Task to complete> Print the whole listing, character for character.

*** Opening Supplied data ***

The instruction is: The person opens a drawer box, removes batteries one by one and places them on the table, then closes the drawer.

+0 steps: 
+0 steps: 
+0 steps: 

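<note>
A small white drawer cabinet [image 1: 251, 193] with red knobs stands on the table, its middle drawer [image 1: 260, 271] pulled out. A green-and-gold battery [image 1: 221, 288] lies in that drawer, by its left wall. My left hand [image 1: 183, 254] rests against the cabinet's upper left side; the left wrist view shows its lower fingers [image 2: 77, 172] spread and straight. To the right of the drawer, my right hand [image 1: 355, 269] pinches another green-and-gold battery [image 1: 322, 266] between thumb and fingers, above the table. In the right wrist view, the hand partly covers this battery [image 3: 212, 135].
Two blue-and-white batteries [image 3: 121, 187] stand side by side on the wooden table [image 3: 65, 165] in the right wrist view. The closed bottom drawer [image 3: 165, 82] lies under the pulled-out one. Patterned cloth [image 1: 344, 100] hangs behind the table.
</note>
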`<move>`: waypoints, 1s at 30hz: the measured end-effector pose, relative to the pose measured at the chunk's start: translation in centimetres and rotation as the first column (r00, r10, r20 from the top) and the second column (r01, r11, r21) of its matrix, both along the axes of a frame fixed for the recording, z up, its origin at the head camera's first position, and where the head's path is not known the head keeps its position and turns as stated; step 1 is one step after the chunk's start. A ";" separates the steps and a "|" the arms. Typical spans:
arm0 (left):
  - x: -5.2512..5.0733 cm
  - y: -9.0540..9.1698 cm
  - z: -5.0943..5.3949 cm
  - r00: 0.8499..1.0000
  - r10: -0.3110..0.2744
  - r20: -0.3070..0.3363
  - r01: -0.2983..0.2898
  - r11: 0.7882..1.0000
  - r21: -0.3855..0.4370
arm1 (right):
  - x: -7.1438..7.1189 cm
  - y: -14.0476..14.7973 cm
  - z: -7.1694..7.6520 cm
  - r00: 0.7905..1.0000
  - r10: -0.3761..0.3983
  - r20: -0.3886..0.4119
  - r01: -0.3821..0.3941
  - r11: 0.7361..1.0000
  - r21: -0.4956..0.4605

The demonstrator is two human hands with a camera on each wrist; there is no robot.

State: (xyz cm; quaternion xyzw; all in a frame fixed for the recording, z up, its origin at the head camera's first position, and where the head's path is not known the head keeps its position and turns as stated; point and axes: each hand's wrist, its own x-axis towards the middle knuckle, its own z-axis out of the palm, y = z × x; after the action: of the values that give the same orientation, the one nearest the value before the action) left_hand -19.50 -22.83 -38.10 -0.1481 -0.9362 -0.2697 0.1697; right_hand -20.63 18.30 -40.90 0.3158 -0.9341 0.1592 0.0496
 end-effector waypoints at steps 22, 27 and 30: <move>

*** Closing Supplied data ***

Result of the exercise>
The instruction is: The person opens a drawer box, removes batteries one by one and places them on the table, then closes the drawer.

+0 steps: 
+0 steps: 
+0 steps: 

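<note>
A small white drawer cabinet [image 1: 251, 193] with red knobs stands on the table, its middle drawer [image 1: 260, 271] pulled out. A green-and-gold battery [image 1: 221, 288] lies in that drawer, by its left wall. My left hand [image 1: 183, 254] rests against the cabinet's upper left side; the left wrist view shows its lower fingers [image 2: 77, 172] spread and straight. To the right of the drawer, my right hand [image 1: 355, 269] pinches another green-and-gold battery [image 1: 322, 266] between thumb and fingers, above the table. In the right wrist view, the hand partly covers this battery [image 3: 212, 135].
Two blue-and-white batteries [image 3: 121, 187] stand side by side on the wooden table [image 3: 65, 165] in the right wrist view. The closed bottom drawer [image 3: 165, 82] lies under the pulled-out one. Patterned cloth [image 1: 344, 100] hangs behind the table.
</note>
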`<move>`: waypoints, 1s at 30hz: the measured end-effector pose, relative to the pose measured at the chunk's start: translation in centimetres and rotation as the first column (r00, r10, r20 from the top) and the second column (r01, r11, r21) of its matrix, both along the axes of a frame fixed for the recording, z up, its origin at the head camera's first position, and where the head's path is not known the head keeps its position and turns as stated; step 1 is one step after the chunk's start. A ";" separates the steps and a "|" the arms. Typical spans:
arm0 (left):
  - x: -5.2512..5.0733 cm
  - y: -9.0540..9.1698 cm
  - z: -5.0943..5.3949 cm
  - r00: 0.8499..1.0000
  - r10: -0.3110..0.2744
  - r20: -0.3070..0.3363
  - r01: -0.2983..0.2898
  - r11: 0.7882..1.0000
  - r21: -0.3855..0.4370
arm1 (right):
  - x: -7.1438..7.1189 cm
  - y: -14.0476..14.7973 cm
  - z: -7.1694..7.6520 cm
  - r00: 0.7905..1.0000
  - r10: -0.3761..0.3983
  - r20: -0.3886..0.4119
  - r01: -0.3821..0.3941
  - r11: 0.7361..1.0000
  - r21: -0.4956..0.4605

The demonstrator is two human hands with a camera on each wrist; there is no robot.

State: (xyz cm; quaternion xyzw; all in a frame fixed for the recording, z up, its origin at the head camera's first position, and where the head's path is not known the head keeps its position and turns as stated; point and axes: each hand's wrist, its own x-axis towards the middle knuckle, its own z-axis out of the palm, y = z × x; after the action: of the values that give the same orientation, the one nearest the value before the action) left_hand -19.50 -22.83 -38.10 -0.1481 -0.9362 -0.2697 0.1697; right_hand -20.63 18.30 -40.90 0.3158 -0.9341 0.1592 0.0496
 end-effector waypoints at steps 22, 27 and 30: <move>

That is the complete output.